# Clustering Task Instruction

In this task, we will work on some clustering problems. The dataset we will be working on is a 52-week of sales transaction report. The **ultimate goal** of this task is to find similar time series in the sales transaction data.

## 1. Dataset Information
The variable description is taken directly from the [dataset source](https://www.kaggle.com/datasets/arjunbhasin2013/ccdata).
The dataset summarizes the usage behavior of about 9000 active credit card holders during a timeframe of 6 months.
The file is at a customer level with 18 behavioral variables:

- `CUST_ID`: Identification of Credit Card holder (Categorical)
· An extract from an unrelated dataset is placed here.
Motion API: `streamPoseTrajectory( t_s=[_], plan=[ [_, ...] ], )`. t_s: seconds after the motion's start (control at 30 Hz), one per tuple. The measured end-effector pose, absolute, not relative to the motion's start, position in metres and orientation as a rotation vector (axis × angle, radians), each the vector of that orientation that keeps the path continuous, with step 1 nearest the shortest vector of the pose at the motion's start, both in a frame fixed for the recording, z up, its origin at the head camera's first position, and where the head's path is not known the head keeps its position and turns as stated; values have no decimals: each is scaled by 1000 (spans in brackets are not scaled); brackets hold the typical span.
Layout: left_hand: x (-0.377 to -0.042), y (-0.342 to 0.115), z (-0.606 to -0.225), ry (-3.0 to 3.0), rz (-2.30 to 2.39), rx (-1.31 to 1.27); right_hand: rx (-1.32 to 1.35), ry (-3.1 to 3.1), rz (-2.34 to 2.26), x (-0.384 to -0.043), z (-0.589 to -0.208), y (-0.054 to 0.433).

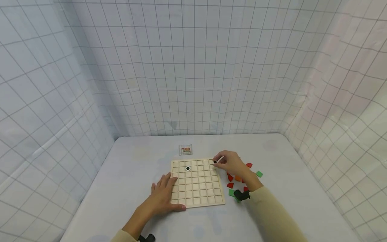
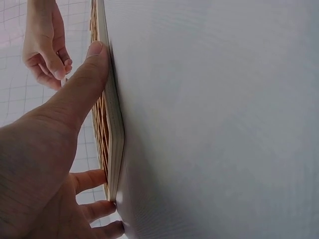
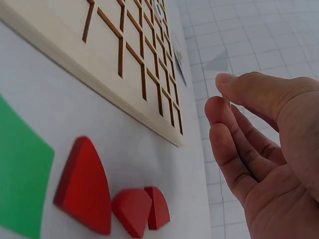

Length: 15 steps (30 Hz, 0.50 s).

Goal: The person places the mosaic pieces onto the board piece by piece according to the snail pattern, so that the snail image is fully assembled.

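Observation:
A pale wooden board (image 1: 195, 193) divided into a grid of square cells lies flat on the table. My left hand (image 1: 163, 195) rests at its near left corner, fingers spread along the left edge and thumb lying along the front edge. One white tile with a black dot (image 1: 187, 168) sits in a cell toward the back left. Above the board's far right corner, my right hand (image 1: 231, 163) pinches a small white tile with a black dot (image 1: 215, 162) between thumb and fingertips. In the right wrist view, the fingers mostly hide that tile.
Right of the board lie several red quarter-round pieces (image 1: 230, 185), an orange piece (image 1: 238, 178) and green squares (image 1: 259, 173), partly under my right arm. Behind the board is a small picture card (image 1: 185, 150). Gridded white curtains (image 1: 193, 84) enclose the table's back and sides.

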<state>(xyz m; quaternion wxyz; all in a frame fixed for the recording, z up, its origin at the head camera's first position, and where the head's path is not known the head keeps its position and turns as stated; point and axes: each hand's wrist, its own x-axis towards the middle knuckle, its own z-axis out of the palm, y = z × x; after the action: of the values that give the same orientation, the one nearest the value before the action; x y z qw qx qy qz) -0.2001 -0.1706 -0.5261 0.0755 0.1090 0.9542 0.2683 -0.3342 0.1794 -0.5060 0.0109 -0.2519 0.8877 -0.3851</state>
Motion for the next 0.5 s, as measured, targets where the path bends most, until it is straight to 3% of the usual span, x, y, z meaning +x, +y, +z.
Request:
streamPoseTrajectory(
  t_s=[0.5],
  plan=[
    [-198, -170, -522, 2861, 795, 323, -885, 2731, -1150, -346, -526, 119]
  ],
)
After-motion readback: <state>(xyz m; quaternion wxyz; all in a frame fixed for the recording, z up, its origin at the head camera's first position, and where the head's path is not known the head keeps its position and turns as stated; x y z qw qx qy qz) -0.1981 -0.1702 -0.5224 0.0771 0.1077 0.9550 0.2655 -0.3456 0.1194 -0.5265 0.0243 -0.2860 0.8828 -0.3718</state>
- `BALANCE`: Balance amount left in their account to make purchases (
- `BALANCE_FREQUENCY`: How frequently the Balance is updated, score between 0 and 1 (1 = frequently updated, 0 = not frequently updated)
- `PURCHASES`: Amount of purchases made from account
- `ONEOFF_PURCHASES`: Maximum purchase amount done in one-go
- `INSTALLMENTS_PURCHASES`: Amount of purchase done in installment
- `CASH_ADVANCE`: Cash in advance given by the user
- `PURCHASES_FREQUENCY`: How frequently the Purchases are being made, score between 0 and 1 (1 = frequently purchased, 0 = not frequently purchased)
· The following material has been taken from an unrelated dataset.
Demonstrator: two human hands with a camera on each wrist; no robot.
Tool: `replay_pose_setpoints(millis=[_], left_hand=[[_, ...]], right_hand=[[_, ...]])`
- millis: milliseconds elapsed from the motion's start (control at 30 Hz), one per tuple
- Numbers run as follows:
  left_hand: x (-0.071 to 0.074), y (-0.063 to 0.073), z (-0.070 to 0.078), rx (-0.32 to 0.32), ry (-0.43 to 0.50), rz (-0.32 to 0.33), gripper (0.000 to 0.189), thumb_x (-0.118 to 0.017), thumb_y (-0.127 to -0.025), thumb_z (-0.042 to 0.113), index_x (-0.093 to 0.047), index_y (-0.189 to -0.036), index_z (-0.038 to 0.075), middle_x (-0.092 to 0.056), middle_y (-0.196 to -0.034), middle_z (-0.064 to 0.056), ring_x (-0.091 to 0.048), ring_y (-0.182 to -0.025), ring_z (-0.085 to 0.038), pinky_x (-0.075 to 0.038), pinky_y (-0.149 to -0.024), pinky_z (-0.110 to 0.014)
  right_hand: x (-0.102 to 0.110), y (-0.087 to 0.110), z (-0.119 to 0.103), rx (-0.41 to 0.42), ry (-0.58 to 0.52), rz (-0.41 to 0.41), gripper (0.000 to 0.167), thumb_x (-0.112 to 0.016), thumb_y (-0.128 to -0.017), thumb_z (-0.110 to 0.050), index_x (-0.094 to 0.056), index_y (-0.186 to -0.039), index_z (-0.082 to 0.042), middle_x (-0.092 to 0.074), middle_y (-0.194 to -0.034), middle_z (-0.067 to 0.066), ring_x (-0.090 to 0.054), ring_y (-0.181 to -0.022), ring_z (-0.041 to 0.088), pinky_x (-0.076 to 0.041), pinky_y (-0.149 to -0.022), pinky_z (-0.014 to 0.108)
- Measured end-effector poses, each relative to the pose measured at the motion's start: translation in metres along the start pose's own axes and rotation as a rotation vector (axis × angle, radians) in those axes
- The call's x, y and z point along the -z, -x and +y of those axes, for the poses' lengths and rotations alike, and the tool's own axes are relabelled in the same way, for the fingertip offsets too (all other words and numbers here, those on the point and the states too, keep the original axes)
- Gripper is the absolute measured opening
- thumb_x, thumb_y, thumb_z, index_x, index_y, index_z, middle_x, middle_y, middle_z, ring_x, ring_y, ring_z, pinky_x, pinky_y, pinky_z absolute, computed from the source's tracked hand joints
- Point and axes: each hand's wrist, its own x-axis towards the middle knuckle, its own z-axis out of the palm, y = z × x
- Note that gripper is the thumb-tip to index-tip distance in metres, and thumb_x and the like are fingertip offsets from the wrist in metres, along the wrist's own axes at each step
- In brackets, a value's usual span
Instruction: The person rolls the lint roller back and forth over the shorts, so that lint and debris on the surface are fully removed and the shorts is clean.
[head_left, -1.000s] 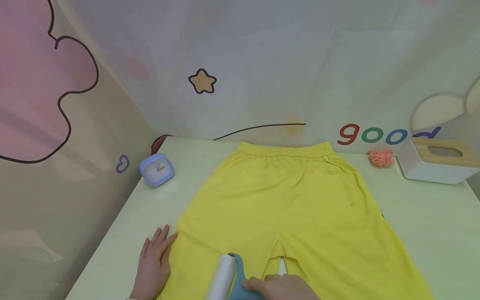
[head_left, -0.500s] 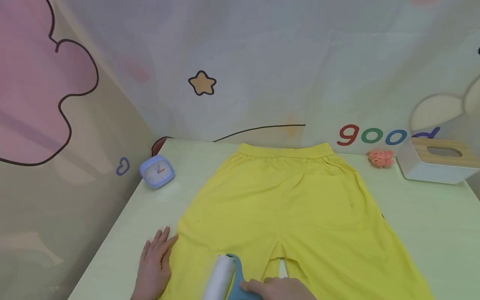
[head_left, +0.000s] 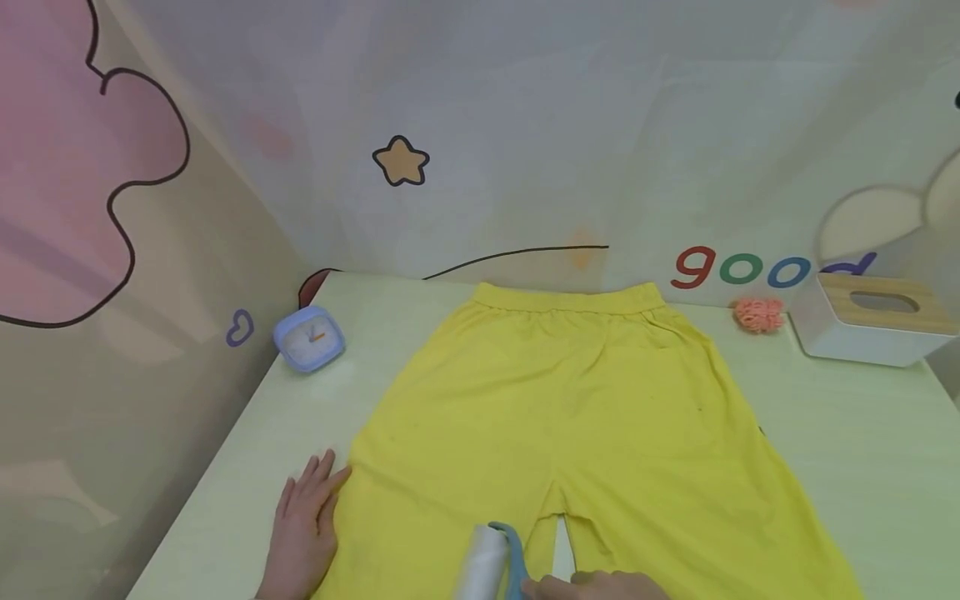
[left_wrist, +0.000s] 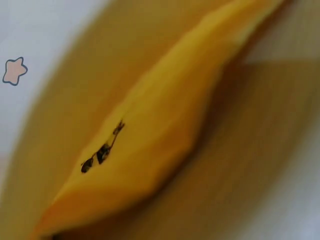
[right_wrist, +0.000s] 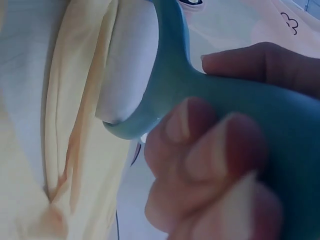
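Note:
Yellow shorts lie spread on the pale green table, waistband toward the wall. My left hand rests flat at their left edge, fingers straight, thumb touching the cloth. In the left wrist view only blurred yellow cloth with a small dark print shows, and no hand. My right hand grips a lint roller by its blue-green handle, fingers curled round it. The white roll lies over the left leg, near the crotch. In the right wrist view the white roll is right at the folded cloth.
At the back left of the table stands a blue clock. A pink fuzzy bundle and a white tissue box with a wooden lid sit at the back right. A printed wall sheet closes off the back.
The lint roller and my right hand first shift slightly left, then move right and a little nearer to me. My left hand stays at the shorts' edge.

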Motion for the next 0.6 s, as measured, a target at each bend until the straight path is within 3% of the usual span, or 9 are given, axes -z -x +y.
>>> replay_pose_setpoints(millis=[67, 300, 367, 533, 600], left_hand=[[-0.001, 0.000, -0.001, 0.006, 0.003, -0.006, 0.036, -0.052, -0.094, -0.007, -0.064, -0.126, 0.005, -0.046, -0.144, -0.020, -0.035, -0.136, -0.043, -0.016, -0.112, -0.059], [-0.006, 0.000, -0.003, 0.027, 0.010, -0.027, 0.036, -0.052, -0.095, -0.005, -0.063, -0.127, 0.006, -0.045, -0.146, -0.018, -0.034, -0.137, -0.042, -0.015, -0.113, -0.058], [-0.006, 0.000, -0.004, 0.027, 0.004, -0.023, 0.036, -0.053, -0.095, -0.004, -0.063, -0.127, 0.007, -0.045, -0.146, -0.017, -0.034, -0.137, -0.041, -0.015, -0.113, -0.058], [-0.008, 0.001, -0.006, -0.008, -0.007, 0.019, 0.036, -0.054, -0.094, -0.005, -0.064, -0.126, 0.007, -0.047, -0.145, -0.017, -0.037, -0.136, -0.041, -0.015, -0.115, -0.055], [-0.010, 0.001, -0.006, -0.016, 0.000, 0.021, 0.036, -0.054, -0.094, -0.006, -0.064, -0.127, 0.006, -0.047, -0.145, -0.017, -0.037, -0.136, -0.041, -0.014, -0.115, -0.055]], right_hand=[[0.000, -0.008, -0.005, -0.056, -0.023, -0.010, 0.035, -0.061, -0.091, -0.040, -0.065, -0.124, -0.029, -0.057, -0.072, -0.011, -0.051, -0.064, -0.002, -0.041, -0.050, 0.023], [0.004, -0.036, -0.022, 0.017, 0.007, 0.039, 0.044, -0.061, -0.088, -0.054, -0.064, -0.125, -0.029, -0.060, -0.076, -0.013, -0.051, -0.066, -0.003, -0.042, -0.051, 0.023], [0.002, -0.042, -0.025, 0.042, 0.048, 0.087, 0.049, -0.062, -0.086, -0.058, -0.062, -0.126, -0.030, -0.060, -0.075, -0.012, -0.051, -0.064, -0.002, -0.041, -0.049, 0.023], [-0.004, -0.051, -0.031, 0.055, 0.082, 0.193, 0.041, -0.064, -0.089, -0.050, -0.063, -0.125, -0.032, -0.058, -0.070, -0.012, -0.050, -0.060, -0.001, -0.037, -0.045, 0.021], [-0.003, -0.048, -0.029, 0.034, 0.068, 0.175, 0.040, -0.063, -0.089, -0.050, -0.063, -0.126, -0.033, -0.057, -0.070, -0.014, -0.050, -0.060, -0.002, -0.038, -0.046, 0.021]])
- `ONEOFFPURCHASESFREQUENCY`: How frequently Purchases are happening in one-go (1 = frequently purchased, 0 = not frequently purchased)
- `PURCHASESINSTALLMENTSFREQUENCY`: How frequently purchases in installments are being done (1 = frequently done, 0 = not frequently done)
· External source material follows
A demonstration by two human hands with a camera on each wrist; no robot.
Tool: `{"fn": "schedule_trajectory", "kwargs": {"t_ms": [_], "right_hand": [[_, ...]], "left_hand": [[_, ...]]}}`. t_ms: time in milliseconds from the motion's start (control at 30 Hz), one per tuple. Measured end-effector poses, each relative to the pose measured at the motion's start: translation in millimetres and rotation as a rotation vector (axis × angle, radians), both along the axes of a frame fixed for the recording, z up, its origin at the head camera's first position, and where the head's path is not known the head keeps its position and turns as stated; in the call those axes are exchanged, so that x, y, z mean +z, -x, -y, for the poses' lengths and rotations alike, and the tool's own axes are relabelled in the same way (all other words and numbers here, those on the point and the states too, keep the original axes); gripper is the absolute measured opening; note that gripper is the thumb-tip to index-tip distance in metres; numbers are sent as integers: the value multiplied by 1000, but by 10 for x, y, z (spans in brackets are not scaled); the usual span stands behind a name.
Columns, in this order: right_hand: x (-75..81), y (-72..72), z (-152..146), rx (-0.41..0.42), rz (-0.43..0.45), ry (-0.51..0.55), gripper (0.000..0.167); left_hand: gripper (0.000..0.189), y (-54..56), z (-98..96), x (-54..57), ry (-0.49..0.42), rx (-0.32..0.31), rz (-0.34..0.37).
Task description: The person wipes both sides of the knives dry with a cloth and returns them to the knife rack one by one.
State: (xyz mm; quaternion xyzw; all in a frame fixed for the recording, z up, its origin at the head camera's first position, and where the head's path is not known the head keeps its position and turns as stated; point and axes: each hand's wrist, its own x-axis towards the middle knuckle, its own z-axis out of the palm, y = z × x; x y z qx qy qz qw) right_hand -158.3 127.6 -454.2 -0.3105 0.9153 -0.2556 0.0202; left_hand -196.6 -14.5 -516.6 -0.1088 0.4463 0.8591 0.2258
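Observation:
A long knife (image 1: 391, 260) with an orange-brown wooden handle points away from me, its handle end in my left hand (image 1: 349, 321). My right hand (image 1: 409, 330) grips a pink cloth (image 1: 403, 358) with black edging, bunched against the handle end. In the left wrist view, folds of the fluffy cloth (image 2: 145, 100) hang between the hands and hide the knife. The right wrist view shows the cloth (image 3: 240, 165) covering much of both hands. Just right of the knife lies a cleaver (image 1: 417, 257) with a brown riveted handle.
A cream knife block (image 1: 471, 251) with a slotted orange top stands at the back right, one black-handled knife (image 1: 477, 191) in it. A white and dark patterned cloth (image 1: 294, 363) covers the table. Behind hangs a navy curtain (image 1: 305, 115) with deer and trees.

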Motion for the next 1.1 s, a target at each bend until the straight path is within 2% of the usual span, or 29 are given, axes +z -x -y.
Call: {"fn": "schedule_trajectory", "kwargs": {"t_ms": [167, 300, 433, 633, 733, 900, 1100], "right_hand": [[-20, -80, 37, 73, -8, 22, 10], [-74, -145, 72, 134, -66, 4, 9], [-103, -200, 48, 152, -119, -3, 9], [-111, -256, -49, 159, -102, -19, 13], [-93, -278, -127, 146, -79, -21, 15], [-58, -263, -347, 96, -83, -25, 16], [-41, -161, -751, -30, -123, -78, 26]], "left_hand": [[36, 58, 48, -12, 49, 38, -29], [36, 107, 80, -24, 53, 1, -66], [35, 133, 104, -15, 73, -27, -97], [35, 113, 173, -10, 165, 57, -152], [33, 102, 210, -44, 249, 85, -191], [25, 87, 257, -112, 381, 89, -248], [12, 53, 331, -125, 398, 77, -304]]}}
- `CASHADVANCEFREQUENCY`: How frequently the cash in advance being paid
- `CASHADVANCETRX`: Number of Transactions made with "Cash in Advanced"
- `PURCHASES_TRX`: Numbe of purchase transactions made
- `CREDIT_LIMIT`: Limit of Credit Card for user
- `PAYMENTS`: Amount of Payment done by user
- `MINIMUM_PAYMENTS`: Minimum amount of payments made by user
- `PRCFULLPAYMENT`: Percent of full payment paid by user
- `TENURE`: Tenure of credit card service for user

## 2. Importing the Dataset
A dataset can be imported directly from a `.zip` file.
To import a dataset, you will need to specify the file where is dataset is located.
The relative path below is correct for the location of this instruction file.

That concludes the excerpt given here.